Biofluorescence and bioluminescence, although often used interchangeably, are actually two separate phenomena. Biofluorescence occurs when organisms absorb low wavelength light, and reemit the light at a higher wavelength, causing them to glow against a dark background – like the springhares. On the other hand, bioluminescence is when an organism emits light from their body due to chemical reactions that produce energy, in the form of photons.
There is a huge variety in the pigments, proteins and chemical reactions that account for the fluorescent effects, meaning that one singular evolutionary origin is less likely
Bioluminescence is widespread in the deep ocean amongst fish, squid, and gelatinous zooplankton – at depths where there is absolutely no natural sunlight. Research has suggested that up to 80% of ocean animals are bioluminescent. Some insects and mushroom also exhibit the trait, although this is seen less frequently. Symbiotic bacteria can be responsible for producing the light, as they contain photophores – which are light emitting cells. In other cases, the organism is in itself bioluminescent through oxidative dependent reactions. When a compound called luciferin reacts with oxygen, light is released. Some organisms have an enzyme called luciferase which speeds up this reaction. Depending on the location of these bacteria or luciferin-containing tissue, different parts of the animal body may light up to different extents.

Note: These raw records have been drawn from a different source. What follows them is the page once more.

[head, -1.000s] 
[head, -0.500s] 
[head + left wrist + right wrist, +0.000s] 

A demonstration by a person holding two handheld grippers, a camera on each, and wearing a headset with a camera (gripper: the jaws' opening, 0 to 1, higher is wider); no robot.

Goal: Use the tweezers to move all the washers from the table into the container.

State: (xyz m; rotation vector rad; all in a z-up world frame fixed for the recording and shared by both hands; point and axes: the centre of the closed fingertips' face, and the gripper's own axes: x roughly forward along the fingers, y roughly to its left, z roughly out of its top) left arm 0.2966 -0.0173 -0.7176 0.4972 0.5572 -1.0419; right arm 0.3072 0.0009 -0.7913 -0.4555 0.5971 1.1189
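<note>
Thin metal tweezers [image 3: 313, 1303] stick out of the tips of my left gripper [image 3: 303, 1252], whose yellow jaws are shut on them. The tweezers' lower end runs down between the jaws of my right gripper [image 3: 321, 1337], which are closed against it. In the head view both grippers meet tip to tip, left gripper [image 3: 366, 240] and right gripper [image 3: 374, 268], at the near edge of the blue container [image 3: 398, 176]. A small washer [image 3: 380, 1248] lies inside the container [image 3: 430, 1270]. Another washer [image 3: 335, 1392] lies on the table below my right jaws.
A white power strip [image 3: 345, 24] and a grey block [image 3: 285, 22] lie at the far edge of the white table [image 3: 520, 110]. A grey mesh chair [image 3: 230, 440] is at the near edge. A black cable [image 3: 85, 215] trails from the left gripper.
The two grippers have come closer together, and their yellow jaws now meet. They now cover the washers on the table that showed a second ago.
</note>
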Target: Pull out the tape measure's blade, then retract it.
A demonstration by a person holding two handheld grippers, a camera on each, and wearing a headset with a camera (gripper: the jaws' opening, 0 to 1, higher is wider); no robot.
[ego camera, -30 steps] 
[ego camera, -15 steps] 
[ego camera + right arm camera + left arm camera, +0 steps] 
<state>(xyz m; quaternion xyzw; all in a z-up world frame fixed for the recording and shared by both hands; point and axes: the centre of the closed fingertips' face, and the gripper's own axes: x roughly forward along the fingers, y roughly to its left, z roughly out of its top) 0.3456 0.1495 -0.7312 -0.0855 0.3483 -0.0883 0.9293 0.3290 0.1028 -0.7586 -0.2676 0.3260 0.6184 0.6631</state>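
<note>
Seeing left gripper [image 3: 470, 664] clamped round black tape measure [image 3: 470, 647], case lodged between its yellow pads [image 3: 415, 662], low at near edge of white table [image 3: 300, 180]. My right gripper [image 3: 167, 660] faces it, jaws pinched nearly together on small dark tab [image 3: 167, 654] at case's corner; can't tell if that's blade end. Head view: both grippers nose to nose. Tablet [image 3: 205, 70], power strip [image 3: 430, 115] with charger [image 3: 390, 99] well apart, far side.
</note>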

Research has suggested that up to 80% of ocean animals are bioluminescent
Although still puzzling researchers, bioluminescence has been shown to confer more concrete advantages to organisms that possess the trait. In the darkness of the deep sea, bioluminescence may be used as a natural spotlight to locate prey, help organisms find food, provide defence mechanisms, or even assist in reproductive chances – unlike their rave-seeking mammalian counterparts.
Although the mechanisms and main function of bioluminescence isn’t entirely well understood, researchers are constantly finding new species and evidence for the fascinating phenomena. Collecting samples is often difficult, but a recent increase in deep sea exploration may yield new answers. The same remains with biofluorescence. Why organisms produce this “living light” still perplexes biologists, but an increasing number are hopeful that the mystery will soon be unravelled.